|sudoers & mount
||[Dec. 18th, 2009|09:13 am]
Ok, so I can grant su access to a user/grp for the command /bin/mount and /bin/umount. I'd like to do this, but I don't want to give everyone access to everything in /etc/fstab. |
Is there a way to set up a user to have access to mount & umount just for certain predefined mnt points?
A friend of mine did this years ago, and I believe here's how:
You basically don't want any random access outside the parameters you set. So you don't provide that. You instead use su within a contained instruction set, which users can't access, to very temporarily do it for them.
If you know already what the mount points are, you can include that in the instruction set. If you don't, then you can have a query for that immediately preceding the contained su instruction. At no point do users have random access.
If fstab is root rw, that would control mounting issues right?

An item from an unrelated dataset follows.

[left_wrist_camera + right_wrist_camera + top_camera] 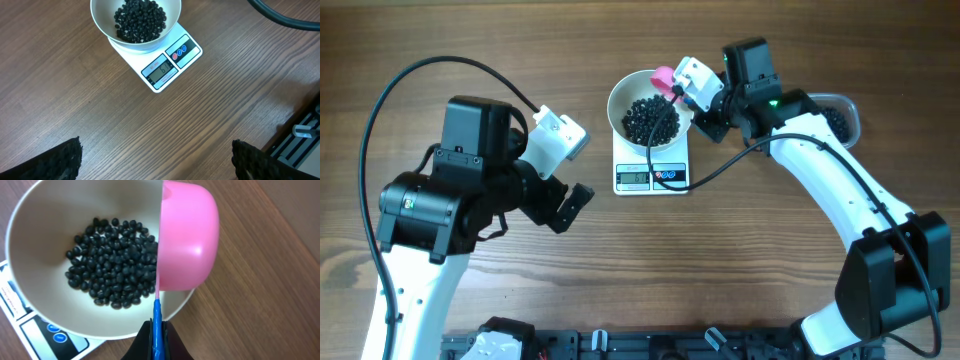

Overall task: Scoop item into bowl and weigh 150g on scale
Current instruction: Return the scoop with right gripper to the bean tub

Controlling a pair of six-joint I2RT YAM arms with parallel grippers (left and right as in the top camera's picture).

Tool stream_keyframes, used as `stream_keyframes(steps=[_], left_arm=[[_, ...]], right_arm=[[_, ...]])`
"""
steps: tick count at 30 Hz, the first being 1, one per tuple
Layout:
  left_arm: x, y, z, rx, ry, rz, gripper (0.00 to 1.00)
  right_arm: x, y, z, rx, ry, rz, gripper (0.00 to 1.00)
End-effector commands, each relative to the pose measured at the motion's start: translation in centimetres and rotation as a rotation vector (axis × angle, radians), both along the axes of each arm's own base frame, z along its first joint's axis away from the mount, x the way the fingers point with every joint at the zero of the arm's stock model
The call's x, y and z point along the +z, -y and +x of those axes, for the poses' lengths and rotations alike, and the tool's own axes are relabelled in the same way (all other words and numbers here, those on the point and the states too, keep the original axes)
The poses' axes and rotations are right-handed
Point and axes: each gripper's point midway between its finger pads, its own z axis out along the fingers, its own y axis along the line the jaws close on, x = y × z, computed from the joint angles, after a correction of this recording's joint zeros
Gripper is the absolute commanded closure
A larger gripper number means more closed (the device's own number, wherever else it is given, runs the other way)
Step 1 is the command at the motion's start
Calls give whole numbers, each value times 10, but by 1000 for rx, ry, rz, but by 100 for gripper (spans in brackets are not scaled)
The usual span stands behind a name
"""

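Well, nearest the robot the left gripper (160, 162) hangs over bare table (100, 115), its fingers spread wide with nothing between them, at about 8 o'clock from the scale (162, 70). The scale lies flat, with its display on the 6 o'clock side in the overhead view; digits are lit but too blurred to read surely. On it sits the bowl (30, 240), with the beans (112, 262) in a loose heap across its bottom. At the bowl's 1 o'clock rim, the right gripper (157, 340) is clamped tight on the thin handle of the pink scoop (187, 235). The scoop is turned on its side, mouth toward the bowl (whether it holds any beans cannot be seen). Farthest out, at 3 o'clock from the bowl, a clear tub (852, 108) with more beans shows partly behind the right arm.

The beans look hard, smooth, round and very light, so they will likely roll and bounce. Pinching them is hopeless; the scoop should carry them, kept level when loaded and tipped slowly, low over the bowl. The scoop seems stiff light plastic, best gripped on the handle. The bowl is better left untouched, since a push would upset the reading
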Motion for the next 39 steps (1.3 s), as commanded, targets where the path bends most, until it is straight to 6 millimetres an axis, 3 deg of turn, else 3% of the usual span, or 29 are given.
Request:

The mechanics of this are over my head; I only remember him explaining the theory to me. It went something like:
1 - Lock out user interface
2 - Reassign user to su level access
3 - Do thing that users aren't normally allowed to do
4 - Revert user access to normal level
5 - Return user interface control
Or it might have been an uninterruptible closed-loop instruction set, which did not return control until and unless it completed the operation, so that the user never has random access during the brief time they've got su level access.
I have a friend who's knowledgeable about Linux networking in secure systems, whom I'll be seeing tonight. I'll try to remember to ask.
See «user» option to mount (in fstab).